As Ethereum 2.0 begins to materialise following the EIP-1559 upgrade, a jaw-dropping $315 million of ETH has been burned by the new mechanism, it has been revealed.
In just the past week, the deposit contract addresses received a monumental 50,000 Ethereum (ETH) – valued at $155M – representing a significant rise in the number of interested investors.
This could, in part, be attributed to the extension of Ethereum 2.0 staking on popular Ledger devices.
The Ethereum 2.0 staking contract recently became the single largest Ethereum wallet, overtaking Wrapped Ether (WETH).

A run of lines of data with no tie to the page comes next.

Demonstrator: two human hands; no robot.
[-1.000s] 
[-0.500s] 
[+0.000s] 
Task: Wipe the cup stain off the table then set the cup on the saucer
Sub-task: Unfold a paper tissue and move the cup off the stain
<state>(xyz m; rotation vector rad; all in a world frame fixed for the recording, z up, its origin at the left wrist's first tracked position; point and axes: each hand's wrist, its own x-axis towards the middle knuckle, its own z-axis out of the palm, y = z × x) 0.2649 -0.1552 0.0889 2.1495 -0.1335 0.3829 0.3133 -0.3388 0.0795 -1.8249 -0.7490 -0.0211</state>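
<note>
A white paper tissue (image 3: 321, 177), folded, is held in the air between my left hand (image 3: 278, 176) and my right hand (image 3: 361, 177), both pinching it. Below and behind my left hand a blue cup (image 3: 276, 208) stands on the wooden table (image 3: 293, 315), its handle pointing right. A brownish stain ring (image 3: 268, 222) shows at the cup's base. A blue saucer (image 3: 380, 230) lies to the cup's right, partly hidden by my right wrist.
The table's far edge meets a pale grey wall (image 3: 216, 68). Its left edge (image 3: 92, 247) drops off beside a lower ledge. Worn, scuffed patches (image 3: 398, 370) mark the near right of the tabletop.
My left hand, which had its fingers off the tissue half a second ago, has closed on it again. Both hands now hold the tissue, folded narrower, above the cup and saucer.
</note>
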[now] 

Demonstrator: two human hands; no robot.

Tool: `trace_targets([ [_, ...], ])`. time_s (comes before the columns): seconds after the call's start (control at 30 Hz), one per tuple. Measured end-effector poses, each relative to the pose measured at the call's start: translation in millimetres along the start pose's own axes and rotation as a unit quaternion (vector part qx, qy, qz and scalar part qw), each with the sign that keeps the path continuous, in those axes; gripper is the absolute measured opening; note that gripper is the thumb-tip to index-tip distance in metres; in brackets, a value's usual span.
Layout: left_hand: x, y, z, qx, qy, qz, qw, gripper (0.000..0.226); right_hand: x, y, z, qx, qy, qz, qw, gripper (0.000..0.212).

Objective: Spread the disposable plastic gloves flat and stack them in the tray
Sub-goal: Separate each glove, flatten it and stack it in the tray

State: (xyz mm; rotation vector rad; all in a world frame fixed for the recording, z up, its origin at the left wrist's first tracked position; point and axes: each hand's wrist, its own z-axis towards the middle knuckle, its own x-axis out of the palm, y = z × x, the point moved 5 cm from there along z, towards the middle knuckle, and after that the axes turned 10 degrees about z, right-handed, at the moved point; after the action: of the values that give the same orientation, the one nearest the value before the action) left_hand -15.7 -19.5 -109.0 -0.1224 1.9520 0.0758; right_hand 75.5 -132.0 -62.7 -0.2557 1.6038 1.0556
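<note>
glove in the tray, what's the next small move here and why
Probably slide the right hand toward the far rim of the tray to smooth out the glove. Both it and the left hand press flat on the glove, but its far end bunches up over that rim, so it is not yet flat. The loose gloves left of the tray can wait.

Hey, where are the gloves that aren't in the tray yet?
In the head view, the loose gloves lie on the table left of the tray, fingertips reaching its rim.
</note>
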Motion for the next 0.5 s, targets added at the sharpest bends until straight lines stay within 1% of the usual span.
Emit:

The total ETH staked with Ethereum 2.0 now stands at 7,150,594 ETH, which is worth a staggering $23bn.
Since the implementation of the London Hard Fork’s EIP-1559, the network has burned in excess of 100,000 ETH worth more than $315m.
The London Hard Fork event, alongside the highly-anticipated introduction of EIP-3554 at the start of August, drove a surge in network usage and marked the first noteworthy rise in Ethereum chain activity in more than four months.
Many attribute the 9% rise to EIP-1559, which has simplified and eased the transactional costs (gas fees) charged by the network – alongside introducing a burning mechanism to deflate the price.
London hard fork is a vital stepping stone for the network, ahead of the massive shift from proof-of-work (PoW) to Ethereum 2.0’s proof-of-stake (PoS) technology aimed at saving the network from near paralysis.
A hard fork occurs when there is a major alteration to the protocol of a blockchain network that results in a divergent split between the old protocol and the newer version. In a hard fork, miners must choose whether to continue validating the old blockchain or the new one.
The London hard fork was the latest update, and incorporates five new Ethereum Improvement Proposals – (known as EIPs) – which are all temporary until the permanent Ethereum 2.0 update.
EIP-1559 was an exciting proposal for the introduction of a ‘base fee’ that tracks gas fee prices across the entire Ethereum network in order to ensure accurate gas fee predictions for network users, while also introducing a deflationary measure that burns transaction fees.